Throughout the chapter, all algorithms run live in your browser on the Karate Club graph and the Florentine Families network, two canonical benchmarks small enough to inspect by eye but rich enough to reveal genuine phenomena. A mini case study at the end shows that degree, PageRank, and betweenness can produce wildly different rankings on the same graph — and explains when each ranking is the right one for a given business decision.

Why Degree Alone Is Not Enough
PageRank: A Random Walk Story
The Power Iteration Algorithm
Why PageRank Beats Degree
HITS: Hubs and Authorities
Influence Maximization — The Problem
The Independent Cascade Model
The Linear Threshold Model
The Greedy Algorithm and Submodularity
Strategic Leaders in Coordination Games
Mini Case Study: Florentine Families

Why Degree Alone Is Not Enough

The bridge problem

Consider a simple thought experiment. You manage communications for a company that spans two divisions — engineering and sales — and the two teams rarely talk to each other directly. One person, call her node \(v\), has ten connections: five into engineering, five into sales. Her degree is ten. Another person, node \(u\), has twenty connections, all within engineering. His degree is twenty.
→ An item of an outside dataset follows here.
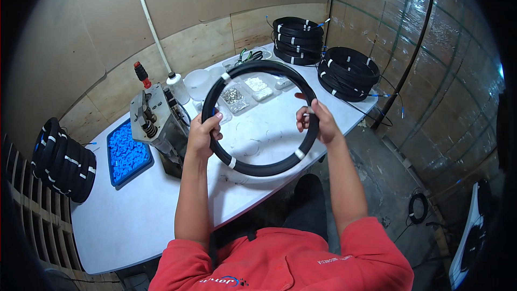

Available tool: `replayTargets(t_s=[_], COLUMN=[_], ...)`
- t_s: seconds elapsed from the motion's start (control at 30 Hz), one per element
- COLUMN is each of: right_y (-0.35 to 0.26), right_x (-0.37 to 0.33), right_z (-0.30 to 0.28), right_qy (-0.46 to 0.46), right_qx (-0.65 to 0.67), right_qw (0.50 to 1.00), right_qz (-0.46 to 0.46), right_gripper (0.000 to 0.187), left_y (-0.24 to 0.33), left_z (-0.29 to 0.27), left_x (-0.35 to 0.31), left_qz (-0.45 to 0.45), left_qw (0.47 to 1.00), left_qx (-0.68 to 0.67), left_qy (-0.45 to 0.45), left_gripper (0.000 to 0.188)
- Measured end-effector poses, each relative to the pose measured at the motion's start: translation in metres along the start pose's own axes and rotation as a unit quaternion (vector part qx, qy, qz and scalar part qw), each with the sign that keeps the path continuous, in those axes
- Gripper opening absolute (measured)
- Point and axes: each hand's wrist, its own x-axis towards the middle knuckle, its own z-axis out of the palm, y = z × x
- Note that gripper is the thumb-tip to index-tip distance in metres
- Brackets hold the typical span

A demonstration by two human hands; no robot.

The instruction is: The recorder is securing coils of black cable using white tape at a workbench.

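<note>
Both hands hold up a coil of black cable [266, 169], a wide ring bound with white tape at several spots, above the front part of the white table. My left hand [203, 133] is closed round the ring's left side, thumb on top. On the ring's right side my right hand [319, 122] grips it, with the fingers curled into the opening. Through the ring I see the tabletop and a clear container of small metal parts [235, 98]. Small white pieces [258, 87] lie in a container beside it.
Left of the coil stand a metal bench press [161, 121] and a blue tray [134, 174] of small blue pieces. Stacked black coils rise at the back [298, 40], right [349, 74] and far left [64, 161]. A white bottle [176, 87] stands behind the press. Another coil [418, 208] is on the floor.
</note>
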Motion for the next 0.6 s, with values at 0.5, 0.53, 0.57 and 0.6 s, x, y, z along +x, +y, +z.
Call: replayTargets(t_s=[0.5,0.53,0.57,0.6], right_y=[0.009,0.008,0.008,0.011], right_x=[-0.012,-0.01,-0.01,-0.008], right_z=[0.065,0.061,0.056,0.05], right_qy=[0.205,0.221,0.223,0.222], right_qx=[-0.032,-0.039,-0.021,-0.021], right_qw=[0.977,0.974,0.975,0.975], right_qz=[-0.045,-0.027,-0.004,-0.004], right_gripper=[0.029,0.027,0.025,0.025], left_y=[-0.033,-0.03,-0.027,-0.022], left_z=[-0.024,-0.02,-0.016,-0.01], left_x=[0.012,0.008,0.004,-0.001], left_qz=[-0.043,-0.032,-0.021,-0.021], left_qw=[0.991,0.994,0.997,0.997], left_qx=[-0.125,-0.096,-0.067,-0.067], left_qy=[0.023,0.032,0.041,0.042], left_gripper=[0.018,0.019,0.019,0.019])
Who is more important for the company’s information flow? Almost certainly \(v\). She is the bridge. If she leaves, the two divisions lose contact entirely. If \(u\) leaves, engineering absorbs the loss because its members still have many paths among themselves. Degree centrality would rank \(u\) above \(v\) every time. Betweenness centrality — introduced in Chapter 1 — would rank \(v\) above \(u\), because almost every shortest path between an engineer and a sales person passes through \(v\).

But betweenness itself tells an incomplete story when you care not about shortest paths but about diffusion. A message traveling through a social network does not necessarily take the shortest path; it propagates along whatever edges its carrier uses. The relevant question is then: across all possible walks a random message might take, how often does it pass through node \(v\)? This is the question PageRank answers.
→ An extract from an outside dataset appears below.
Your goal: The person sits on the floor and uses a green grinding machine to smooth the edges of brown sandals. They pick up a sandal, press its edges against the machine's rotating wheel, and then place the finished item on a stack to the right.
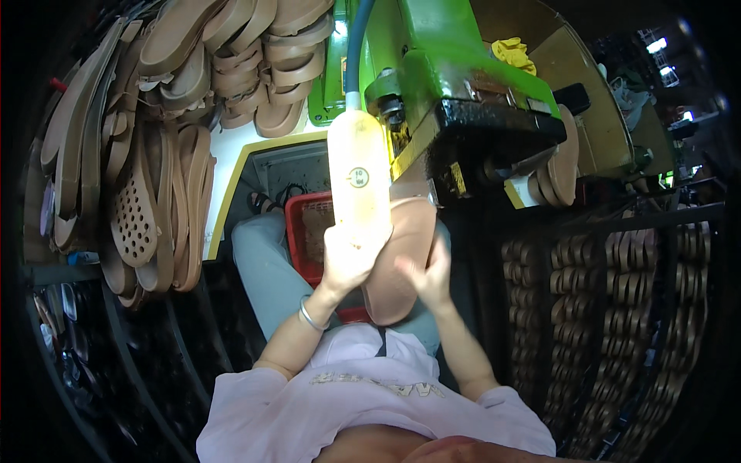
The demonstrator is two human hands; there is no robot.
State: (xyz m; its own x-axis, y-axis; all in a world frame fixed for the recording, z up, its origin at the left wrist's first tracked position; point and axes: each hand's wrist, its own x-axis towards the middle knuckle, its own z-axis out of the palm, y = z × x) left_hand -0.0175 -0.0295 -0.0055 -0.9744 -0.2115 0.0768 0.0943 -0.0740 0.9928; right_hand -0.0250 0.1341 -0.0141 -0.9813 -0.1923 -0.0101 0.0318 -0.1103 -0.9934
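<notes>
A brown sandal sole (pixel 401 266) is held upright above my lap, below the machine. My left hand (pixel 351 251) grips its left side; bright glare from the lamp washes out the fingers. At the right edge of the sole is my right hand (pixel 431 274), slightly blurred, its thumb stretched across the surface and its fingers spread apart from it. A glowing yellow-white lamp (pixel 359 166) on a blue flexible neck hangs right above my left hand and hides the top left part of the sole.
A green machine (pixel 471 69) with a black lower head stands ahead. Brown sandals (pixel 270 69) and perforated clogs (pixel 137 224) pile up at left on a yellow-edged white table (pixel 231 166). Between my knees is a red basket (pixel 301 270). Racks of footwear (pixel 579 309) fill the right; a cardboard box (pixel 594 100) stands behind.
</notes>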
Four centrality measures, four different stories

Measure	What it counts	Best question
Degree	Direct connections	Who is most active?
Betweenness	Appearance on shortest paths	Who is the gatekeeper?
Closeness	Inverse average path length	Who can reach everyone fastest?
PageRank	Stationary probability of a random walk	Who is endorsed by important others?

None is universally correct. Chapter 1 showed betweenness and closeness; this chapter focuses on PageRank and on a fifth, harder question — which nodes to activate in order to maximize cascade reach.

In practice

LinkedIn’s “People You May Know” algorithm uses a form of PageRank to surface connection suggestions. A person with few but highly connected contacts scores higher on PageRank than someone with many obscure contacts — reflecting the intuition that endorsements from influential people carry more weight. Facebook’s News Feed algorithm similarly weights stories not by the raw number of a post’s likes but by the PageRank-like prominence of who clicked.

PageRank: A Random Walk Story

The random surfer

Imagine a web surfer who navigates pages entirely at random. At each step, with probability \(d\) she picks one of the outgoing hyperlinks on the current page uniformly at random and follows it. With probability \(1 - d\) she grows bored, ignores the links entirely, and teleports to a completely random page on the web. This is the damping factor model introduced by Brin and Page in their 1998 Stanford paper that described the original Google search engine.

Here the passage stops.